Team:USP-EEL-Brazil/Engineering

In the first research, our team decided to focus on a big problem related to our community. At the first moment we gathered different ideas, that vary from, Bioenergy, to therapeutics and then analyzed them according to what we could do in our University, and the impact in our society.

Came to our mind, the problematic related to ophidic accidents, and all the difficult for the serum production and the access to the treatment. The findings about the high incidence of ophidic accidents in Brazil, mainly caused by the Bothrops genus, and also by analyze the venom composition, we realize that focusing on the Phospholipase A2, was the best path to follow on this project, due to its mionecrotic effect and synergy among other enzymes.
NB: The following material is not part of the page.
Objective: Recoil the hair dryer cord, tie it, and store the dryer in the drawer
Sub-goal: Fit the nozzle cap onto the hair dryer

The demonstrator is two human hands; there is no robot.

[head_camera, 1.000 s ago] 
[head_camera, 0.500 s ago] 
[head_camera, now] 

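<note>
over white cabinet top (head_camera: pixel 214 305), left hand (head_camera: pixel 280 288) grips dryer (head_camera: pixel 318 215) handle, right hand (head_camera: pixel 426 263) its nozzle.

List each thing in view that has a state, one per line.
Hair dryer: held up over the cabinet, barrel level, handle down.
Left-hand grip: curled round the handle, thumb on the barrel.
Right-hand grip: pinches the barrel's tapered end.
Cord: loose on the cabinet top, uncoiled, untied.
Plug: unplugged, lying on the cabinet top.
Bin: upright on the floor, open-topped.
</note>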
Our design was made with a T7 Promoter, for a constitutive expression and a compatibility with our E. coli, just like our (Ribosome Binding Site BBa K525998). For our coding sequence, we have chosen to use a sequence of a Gamma-Phospholipase A2 Inhibitor from Bothrops jararaca, which we cutted off the signal peptide sequence and optimized for our chassis. An important fact is that with this inhibitor, is that due to the similarity of the phospholipase A2 from B. jararaca and others snake from Bothrops genus and also Crotalus, have a significant identity, therefore, we can expect that the Inhibitor should work against Phospholipase A2 from other Bothrops and some Crotalus species due to its high similarity.

At final we’ve chosen a double terminator (BBa_B0015), built with a T7 terminator and an E. coli one, to ensure the end of transcription.

At the Modeling, we first predict some models using the Modeller software where a python code was written for model the structure, followed by using the I-Tasser WebServer, which was able to gather the best 10 templates and predict the best model.

We have validated our model, by evaluating the C-Score and the TM-Score, which showed us good confidence. Also the inhibition modeling we did, shows us that the inhibition increases with the raise of PLI concentration.

By working on structure and inhibition modelling, we learn about sequence alignment, python, model evaluation and scores, and also about enzymatic kinetic modeling.

Building the model by homology modeling using Modeller we reached a good model by using 3 templates found with the support of the Swiss-Model web server. However, we decided to use the i-Tasser web server along with LOMETS, to build a better model with the most accurate templates. With the inhibition modelling, we have a perspective to achieve a precise concentration, since now we have the tendency of inhibition that increases with the concentration of the PLI.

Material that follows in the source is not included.